▸ About this task
Everything in the listing should be restated word for word.

▸ Source material
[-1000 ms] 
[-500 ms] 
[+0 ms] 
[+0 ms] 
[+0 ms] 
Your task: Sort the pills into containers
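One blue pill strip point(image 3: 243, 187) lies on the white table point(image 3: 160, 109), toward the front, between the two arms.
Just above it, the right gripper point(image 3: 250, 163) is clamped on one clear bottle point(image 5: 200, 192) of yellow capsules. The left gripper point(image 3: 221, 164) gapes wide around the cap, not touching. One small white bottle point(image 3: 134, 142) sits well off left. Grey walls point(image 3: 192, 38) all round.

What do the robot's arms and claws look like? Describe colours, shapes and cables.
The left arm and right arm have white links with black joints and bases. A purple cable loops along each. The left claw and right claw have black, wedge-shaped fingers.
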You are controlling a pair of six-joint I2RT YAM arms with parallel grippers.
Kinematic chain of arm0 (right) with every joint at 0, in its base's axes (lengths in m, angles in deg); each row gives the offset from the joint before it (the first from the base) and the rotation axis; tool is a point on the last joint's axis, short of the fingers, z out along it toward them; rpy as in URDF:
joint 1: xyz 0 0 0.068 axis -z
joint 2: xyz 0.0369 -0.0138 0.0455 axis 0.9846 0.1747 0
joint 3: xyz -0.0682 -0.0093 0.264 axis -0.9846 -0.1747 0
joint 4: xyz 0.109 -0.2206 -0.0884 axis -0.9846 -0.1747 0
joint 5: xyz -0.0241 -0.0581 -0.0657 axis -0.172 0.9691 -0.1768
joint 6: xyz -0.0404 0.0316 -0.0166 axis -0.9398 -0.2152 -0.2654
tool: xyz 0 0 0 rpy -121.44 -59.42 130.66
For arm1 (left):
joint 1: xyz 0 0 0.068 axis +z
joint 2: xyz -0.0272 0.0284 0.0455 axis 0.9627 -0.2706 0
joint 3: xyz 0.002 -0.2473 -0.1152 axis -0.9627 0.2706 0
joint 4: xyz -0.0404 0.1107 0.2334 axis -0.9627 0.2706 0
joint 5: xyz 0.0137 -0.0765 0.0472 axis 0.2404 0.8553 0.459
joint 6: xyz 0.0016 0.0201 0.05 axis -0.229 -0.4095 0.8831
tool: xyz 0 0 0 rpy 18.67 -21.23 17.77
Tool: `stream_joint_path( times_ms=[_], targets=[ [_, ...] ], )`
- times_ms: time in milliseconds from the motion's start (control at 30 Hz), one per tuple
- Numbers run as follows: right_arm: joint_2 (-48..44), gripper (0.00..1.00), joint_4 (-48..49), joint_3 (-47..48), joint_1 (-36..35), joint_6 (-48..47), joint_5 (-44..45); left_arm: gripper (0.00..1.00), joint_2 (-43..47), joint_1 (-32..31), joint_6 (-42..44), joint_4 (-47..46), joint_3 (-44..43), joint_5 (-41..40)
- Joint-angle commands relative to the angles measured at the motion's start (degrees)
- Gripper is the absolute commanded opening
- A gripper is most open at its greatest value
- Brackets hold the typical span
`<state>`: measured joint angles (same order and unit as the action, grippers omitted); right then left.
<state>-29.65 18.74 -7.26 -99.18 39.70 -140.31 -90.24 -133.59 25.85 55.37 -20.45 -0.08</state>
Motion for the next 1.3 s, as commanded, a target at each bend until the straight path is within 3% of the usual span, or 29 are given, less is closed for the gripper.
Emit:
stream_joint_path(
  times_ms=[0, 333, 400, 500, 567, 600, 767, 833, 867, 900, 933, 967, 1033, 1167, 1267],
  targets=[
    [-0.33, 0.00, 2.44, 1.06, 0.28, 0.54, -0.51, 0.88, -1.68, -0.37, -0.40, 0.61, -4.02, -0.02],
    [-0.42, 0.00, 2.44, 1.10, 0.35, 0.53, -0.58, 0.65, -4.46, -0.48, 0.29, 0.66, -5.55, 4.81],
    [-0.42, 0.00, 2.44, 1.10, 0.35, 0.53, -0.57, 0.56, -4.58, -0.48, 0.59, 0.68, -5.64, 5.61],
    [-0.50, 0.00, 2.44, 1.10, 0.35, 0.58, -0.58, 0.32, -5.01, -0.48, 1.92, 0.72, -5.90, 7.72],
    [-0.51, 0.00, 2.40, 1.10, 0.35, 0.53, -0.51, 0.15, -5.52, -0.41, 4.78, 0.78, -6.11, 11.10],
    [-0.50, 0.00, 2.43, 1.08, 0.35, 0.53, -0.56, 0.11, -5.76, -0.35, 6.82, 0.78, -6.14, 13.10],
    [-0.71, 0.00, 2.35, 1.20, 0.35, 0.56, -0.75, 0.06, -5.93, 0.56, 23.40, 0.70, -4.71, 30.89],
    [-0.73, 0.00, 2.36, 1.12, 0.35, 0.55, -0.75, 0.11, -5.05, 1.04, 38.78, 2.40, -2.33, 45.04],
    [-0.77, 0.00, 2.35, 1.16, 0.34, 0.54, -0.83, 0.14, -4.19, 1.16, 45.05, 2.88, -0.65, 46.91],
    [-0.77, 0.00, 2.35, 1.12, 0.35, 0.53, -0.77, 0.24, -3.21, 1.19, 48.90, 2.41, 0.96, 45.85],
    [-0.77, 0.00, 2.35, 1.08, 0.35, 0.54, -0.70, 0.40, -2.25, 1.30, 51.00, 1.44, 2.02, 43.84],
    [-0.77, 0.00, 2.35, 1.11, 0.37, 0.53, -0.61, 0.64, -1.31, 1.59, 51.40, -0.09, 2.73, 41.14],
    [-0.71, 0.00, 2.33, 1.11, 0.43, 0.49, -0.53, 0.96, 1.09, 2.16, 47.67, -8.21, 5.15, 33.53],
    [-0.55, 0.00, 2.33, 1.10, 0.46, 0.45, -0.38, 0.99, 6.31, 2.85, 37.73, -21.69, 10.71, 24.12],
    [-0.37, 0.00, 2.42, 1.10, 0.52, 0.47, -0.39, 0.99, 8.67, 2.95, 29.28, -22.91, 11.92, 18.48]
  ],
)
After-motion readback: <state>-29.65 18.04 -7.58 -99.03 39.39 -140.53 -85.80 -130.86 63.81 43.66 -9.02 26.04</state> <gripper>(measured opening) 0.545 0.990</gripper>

▸ Result of this exercise
[-1000 ms] 
[-500 ms] 
[+0 ms] 
[+0 ms] 
[+0 ms] 
Your task: Sort the pills into containers
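One blue pill strip point(image 3: 243, 187) lies on the white table point(image 3: 160, 109), toward the front, between the two arms.
Just above it, the right gripper point(image 3: 250, 163) is clamped on one clear bottle point(image 5: 200, 192) of yellow capsules. The left gripper point(image 3: 221, 164) gapes wide around the cap, not touching. One small white bottle point(image 3: 134, 142) sits well off left. Grey walls point(image 3: 192, 38) all round.

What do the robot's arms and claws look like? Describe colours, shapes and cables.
The left arm and right arm have white links with black joints and bases. A purple cable loops along each. The left claw and right claw have black, wedge-shaped fingers.
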You are controlling a pair of six-joint I2RT YAM arms with parallel grippers.
Kinematic chain of arm0 (right) with every joint at 0, in its base's axes (lengths in m, angles in deg); each row gives the offset from the joint before it (the first from the base) and the rotation axis; tool is a point on the last joint's axis, short of the fingers, z out along it toward them; rpy as in URDF:
joint 1: xyz 0 0 0.068 axis -z
joint 2: xyz 0.0369 -0.0138 0.0455 axis 0.9846 0.1747 0
joint 3: xyz -0.0682 -0.0093 0.264 axis -0.9846 -0.1747 0
joint 4: xyz 0.109 -0.2206 -0.0884 axis -0.9846 -0.1747 0
joint 5: xyz -0.0241 -0.0581 -0.0657 axis -0.172 0.9691 -0.1768
joint 6: xyz -0.0404 0.0316 -0.0166 axis -0.9398 -0.2152 -0.2654
tool: xyz 0 0 0 rpy -121.44 -59.42 130.66
For arm1 (left):
joint 1: xyz 0 0 0.068 axis +z
joint 2: xyz -0.0272 0.0284 0.0455 axis 0.9627 -0.2706 0
joint 3: xyz 0.002 -0.2473 -0.1152 axis -0.9627 0.2706 0
joint 4: xyz -0.0404 0.1107 0.2334 axis -0.9627 0.2706 0
joint 5: xyz 0.0137 -0.0765 0.0472 axis 0.2404 0.8553 0.459
joint 6: xyz 0.0016 0.0201 0.05 axis -0.229 -0.4095 0.8831
tool: xyz 0 0 0 rpy 18.67 -21.23 17.77
Tool: `stream_joint_path( times_ms=[_], targets=[ [_, ...] ], )`
- times_ms: time in milliseconds from the motion's start (control at 30 Hz), one per tuple
- Numbers run as follows: right_arm: joint_2 (-48..44), gripper (0.00..1.00), joint_4 (-48..49), joint_3 (-47..48), joint_1 (-36..35), joint_6 (-48..47), joint_5 (-44..45); left_arm: gripper (0.00..1.00), joint_2 (-43..47), joint_1 (-32..31), joint_6 (-42..44), joint_4 (-47..46), joint_3 (-44..43), joint_5 (-41..40)
- Joint-angle commands relative to the angles measured at the motion's start (degrees)
- Gripper is the absolute commanded opening
- A gripper is most open at its greatest value
- Brackets hold the typical span
`<state>`: measured joint angles (same order and unit as the action, grippers omitted); right then left.
<state>-29.65 18.74 -7.26 -99.18 39.70 -140.31 -90.24 -133.59 25.85 55.37 -20.45 -0.08</state>
Motion for the next 1.3 s, as commanded, a target at each bend until the straight path is within 3% of the usual span, or 29 are given, less is closed for the gripper.
Emit:
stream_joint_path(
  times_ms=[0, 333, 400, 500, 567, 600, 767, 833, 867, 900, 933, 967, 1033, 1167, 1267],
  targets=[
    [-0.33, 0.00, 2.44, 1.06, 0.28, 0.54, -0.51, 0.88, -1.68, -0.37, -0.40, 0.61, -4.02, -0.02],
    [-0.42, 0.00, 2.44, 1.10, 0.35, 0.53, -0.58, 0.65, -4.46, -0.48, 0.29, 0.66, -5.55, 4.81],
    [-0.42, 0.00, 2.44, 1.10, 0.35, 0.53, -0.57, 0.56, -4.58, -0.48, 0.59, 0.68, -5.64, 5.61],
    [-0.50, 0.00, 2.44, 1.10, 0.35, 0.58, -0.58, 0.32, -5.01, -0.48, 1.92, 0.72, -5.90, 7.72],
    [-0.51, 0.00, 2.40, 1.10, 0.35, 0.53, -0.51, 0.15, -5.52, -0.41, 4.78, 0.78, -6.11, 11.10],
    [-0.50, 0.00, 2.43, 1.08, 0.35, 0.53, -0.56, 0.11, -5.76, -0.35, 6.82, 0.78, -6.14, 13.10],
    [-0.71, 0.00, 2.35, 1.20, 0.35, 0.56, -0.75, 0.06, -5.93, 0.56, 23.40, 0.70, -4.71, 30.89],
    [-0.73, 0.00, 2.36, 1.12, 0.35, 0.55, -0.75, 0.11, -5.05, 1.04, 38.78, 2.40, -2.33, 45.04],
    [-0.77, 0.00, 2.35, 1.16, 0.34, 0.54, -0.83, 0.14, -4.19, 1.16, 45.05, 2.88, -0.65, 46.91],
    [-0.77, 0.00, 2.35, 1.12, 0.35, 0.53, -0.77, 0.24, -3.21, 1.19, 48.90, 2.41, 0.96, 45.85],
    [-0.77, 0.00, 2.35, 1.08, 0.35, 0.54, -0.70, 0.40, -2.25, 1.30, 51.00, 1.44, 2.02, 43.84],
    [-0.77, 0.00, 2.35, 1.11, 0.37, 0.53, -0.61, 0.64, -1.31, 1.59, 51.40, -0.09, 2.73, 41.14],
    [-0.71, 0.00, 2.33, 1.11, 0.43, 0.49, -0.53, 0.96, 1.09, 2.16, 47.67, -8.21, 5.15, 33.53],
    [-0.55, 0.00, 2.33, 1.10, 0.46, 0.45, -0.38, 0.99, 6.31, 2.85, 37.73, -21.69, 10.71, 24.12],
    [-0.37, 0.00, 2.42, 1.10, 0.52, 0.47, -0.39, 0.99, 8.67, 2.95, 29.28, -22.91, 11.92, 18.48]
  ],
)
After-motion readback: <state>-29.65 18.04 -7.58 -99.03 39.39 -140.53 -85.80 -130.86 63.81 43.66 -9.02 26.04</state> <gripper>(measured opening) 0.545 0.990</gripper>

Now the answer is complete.